- [REQUIRED ACTION]: Every line below between the one holding "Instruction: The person" and the one holding "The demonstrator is", inclusive, should be copied exactly, and no other line.

- [PROVIDED RECORDS]:
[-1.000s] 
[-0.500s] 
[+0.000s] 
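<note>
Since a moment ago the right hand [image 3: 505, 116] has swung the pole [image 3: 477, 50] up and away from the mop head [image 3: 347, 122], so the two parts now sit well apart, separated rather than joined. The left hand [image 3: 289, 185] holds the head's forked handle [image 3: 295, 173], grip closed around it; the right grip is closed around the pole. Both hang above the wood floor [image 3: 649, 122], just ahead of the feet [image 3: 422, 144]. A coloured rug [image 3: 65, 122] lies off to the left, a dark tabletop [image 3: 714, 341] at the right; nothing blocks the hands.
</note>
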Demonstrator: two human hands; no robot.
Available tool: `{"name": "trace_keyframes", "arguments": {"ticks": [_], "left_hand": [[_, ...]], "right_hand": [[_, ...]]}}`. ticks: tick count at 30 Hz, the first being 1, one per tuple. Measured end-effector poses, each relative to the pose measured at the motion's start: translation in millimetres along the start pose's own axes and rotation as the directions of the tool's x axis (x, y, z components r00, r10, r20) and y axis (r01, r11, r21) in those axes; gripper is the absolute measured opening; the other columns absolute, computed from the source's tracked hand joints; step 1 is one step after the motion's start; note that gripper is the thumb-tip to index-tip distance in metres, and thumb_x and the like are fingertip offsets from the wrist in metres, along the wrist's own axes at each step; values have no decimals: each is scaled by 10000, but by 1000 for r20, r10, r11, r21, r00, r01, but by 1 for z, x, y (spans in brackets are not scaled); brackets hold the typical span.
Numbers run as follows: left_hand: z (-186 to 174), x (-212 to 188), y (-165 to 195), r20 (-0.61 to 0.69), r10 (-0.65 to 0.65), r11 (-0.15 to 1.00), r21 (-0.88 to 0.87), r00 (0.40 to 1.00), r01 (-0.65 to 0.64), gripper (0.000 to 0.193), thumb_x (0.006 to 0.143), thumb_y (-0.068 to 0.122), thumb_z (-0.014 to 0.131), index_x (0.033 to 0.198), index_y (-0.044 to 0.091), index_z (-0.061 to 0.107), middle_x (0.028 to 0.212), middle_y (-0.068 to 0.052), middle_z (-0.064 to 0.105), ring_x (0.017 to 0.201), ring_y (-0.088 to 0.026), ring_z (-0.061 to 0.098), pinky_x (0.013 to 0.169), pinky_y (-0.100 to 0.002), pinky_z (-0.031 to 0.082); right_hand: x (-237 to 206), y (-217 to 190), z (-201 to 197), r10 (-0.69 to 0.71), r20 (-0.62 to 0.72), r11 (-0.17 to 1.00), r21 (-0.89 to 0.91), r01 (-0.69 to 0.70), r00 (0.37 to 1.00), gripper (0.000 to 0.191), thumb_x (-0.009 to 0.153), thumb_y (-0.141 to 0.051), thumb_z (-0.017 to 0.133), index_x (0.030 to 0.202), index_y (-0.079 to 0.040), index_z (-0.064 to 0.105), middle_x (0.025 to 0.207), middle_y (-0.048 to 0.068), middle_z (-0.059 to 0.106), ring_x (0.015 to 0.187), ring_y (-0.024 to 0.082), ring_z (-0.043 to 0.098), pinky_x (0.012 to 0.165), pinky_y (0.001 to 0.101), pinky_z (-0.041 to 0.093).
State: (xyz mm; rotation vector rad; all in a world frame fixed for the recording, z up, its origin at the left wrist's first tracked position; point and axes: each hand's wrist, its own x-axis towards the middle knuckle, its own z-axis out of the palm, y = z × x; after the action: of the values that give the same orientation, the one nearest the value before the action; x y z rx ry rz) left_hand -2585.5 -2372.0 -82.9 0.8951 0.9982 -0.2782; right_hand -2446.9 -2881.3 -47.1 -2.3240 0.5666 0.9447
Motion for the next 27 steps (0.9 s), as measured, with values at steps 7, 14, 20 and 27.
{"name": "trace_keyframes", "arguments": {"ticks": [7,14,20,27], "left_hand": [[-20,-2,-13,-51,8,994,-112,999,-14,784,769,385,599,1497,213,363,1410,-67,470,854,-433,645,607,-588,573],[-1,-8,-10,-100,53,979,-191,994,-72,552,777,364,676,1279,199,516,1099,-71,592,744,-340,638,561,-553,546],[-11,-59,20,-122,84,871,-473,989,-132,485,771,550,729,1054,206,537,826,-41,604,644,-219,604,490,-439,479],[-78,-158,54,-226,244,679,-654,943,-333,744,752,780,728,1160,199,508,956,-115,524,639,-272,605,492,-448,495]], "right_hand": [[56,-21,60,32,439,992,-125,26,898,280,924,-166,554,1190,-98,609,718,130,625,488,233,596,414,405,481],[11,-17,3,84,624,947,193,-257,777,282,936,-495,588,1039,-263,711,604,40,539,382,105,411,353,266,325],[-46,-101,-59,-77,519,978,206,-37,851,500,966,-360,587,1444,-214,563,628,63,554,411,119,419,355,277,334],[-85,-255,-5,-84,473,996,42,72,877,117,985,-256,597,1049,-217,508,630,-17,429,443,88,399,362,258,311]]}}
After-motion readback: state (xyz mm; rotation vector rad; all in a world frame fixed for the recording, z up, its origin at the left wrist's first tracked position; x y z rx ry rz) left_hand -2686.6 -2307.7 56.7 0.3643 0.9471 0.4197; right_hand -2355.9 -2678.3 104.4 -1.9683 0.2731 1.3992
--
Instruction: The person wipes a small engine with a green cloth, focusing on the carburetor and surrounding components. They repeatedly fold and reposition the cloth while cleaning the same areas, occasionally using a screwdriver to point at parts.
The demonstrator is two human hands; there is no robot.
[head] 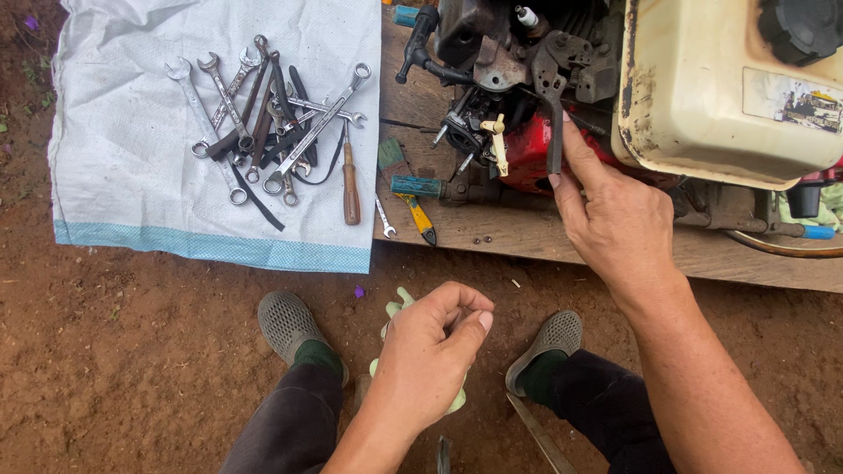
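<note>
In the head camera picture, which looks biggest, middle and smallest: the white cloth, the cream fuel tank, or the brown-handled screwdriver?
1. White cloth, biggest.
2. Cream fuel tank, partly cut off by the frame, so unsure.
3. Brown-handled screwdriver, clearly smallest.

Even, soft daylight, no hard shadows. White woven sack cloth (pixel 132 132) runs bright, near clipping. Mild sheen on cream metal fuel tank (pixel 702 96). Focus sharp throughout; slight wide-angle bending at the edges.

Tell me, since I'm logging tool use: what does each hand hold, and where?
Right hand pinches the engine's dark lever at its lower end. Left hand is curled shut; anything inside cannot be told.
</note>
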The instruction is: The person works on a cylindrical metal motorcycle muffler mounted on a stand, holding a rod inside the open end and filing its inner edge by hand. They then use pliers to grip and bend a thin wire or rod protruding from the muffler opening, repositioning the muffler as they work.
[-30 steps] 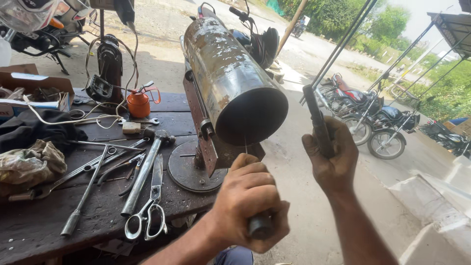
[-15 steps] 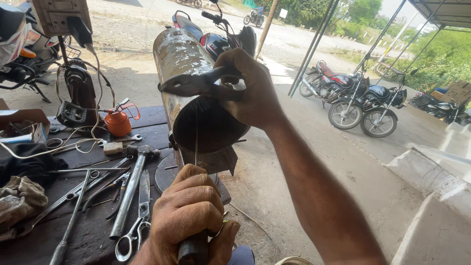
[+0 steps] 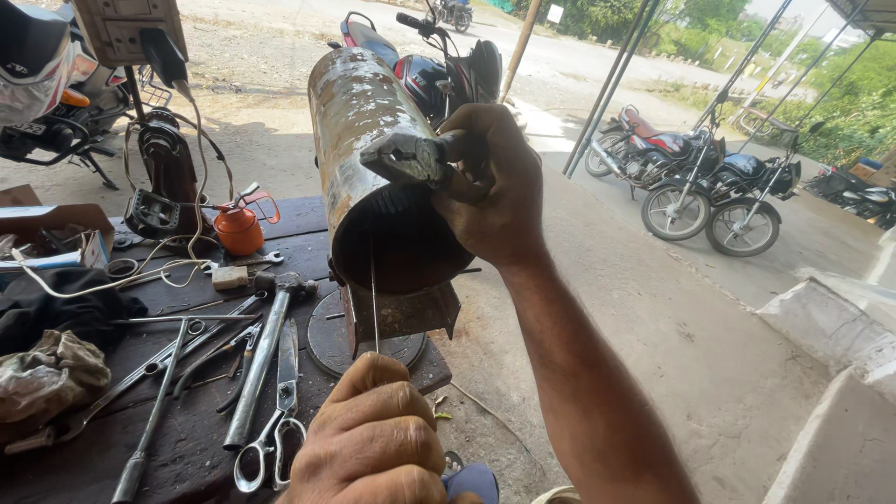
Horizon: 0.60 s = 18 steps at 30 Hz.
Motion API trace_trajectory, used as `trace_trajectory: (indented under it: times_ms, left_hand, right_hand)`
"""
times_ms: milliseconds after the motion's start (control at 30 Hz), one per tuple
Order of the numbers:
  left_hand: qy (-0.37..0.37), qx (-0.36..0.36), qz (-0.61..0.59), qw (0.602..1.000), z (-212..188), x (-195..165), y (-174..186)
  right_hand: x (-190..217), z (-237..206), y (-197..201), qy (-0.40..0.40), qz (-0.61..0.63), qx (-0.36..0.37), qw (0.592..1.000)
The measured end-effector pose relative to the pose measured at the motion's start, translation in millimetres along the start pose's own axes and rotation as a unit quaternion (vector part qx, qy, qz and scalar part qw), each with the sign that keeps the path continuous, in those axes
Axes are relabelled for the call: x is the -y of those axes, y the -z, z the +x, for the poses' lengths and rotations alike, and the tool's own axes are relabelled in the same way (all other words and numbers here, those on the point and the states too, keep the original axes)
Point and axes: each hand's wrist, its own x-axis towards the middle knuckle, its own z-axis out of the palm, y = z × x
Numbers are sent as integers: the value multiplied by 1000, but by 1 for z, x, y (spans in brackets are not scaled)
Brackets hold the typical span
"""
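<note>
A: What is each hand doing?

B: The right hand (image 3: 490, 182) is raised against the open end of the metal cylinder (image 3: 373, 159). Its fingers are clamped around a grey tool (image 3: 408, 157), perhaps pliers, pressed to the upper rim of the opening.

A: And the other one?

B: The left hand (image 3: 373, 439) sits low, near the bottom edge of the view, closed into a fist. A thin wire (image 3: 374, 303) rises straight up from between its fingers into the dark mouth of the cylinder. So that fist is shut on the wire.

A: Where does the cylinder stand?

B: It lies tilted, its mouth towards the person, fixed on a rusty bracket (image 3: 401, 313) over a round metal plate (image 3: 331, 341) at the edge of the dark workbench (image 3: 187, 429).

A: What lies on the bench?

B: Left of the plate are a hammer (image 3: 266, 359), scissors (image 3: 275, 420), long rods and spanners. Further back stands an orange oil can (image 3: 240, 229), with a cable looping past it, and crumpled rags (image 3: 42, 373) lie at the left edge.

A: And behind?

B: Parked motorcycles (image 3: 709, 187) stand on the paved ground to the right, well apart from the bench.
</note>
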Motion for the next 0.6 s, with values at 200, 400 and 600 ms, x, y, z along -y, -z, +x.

- [WORKED SOLUTION]:
Instruction: The person wipes a small engine with a green cloth, focusing on the carburetor and surrounding components. They repeatedly fold and reposition the cloth while cleaning the same areas, occasionally using a screwdriver to point at parts.
The demonstrator is two human hands; there is no robot.

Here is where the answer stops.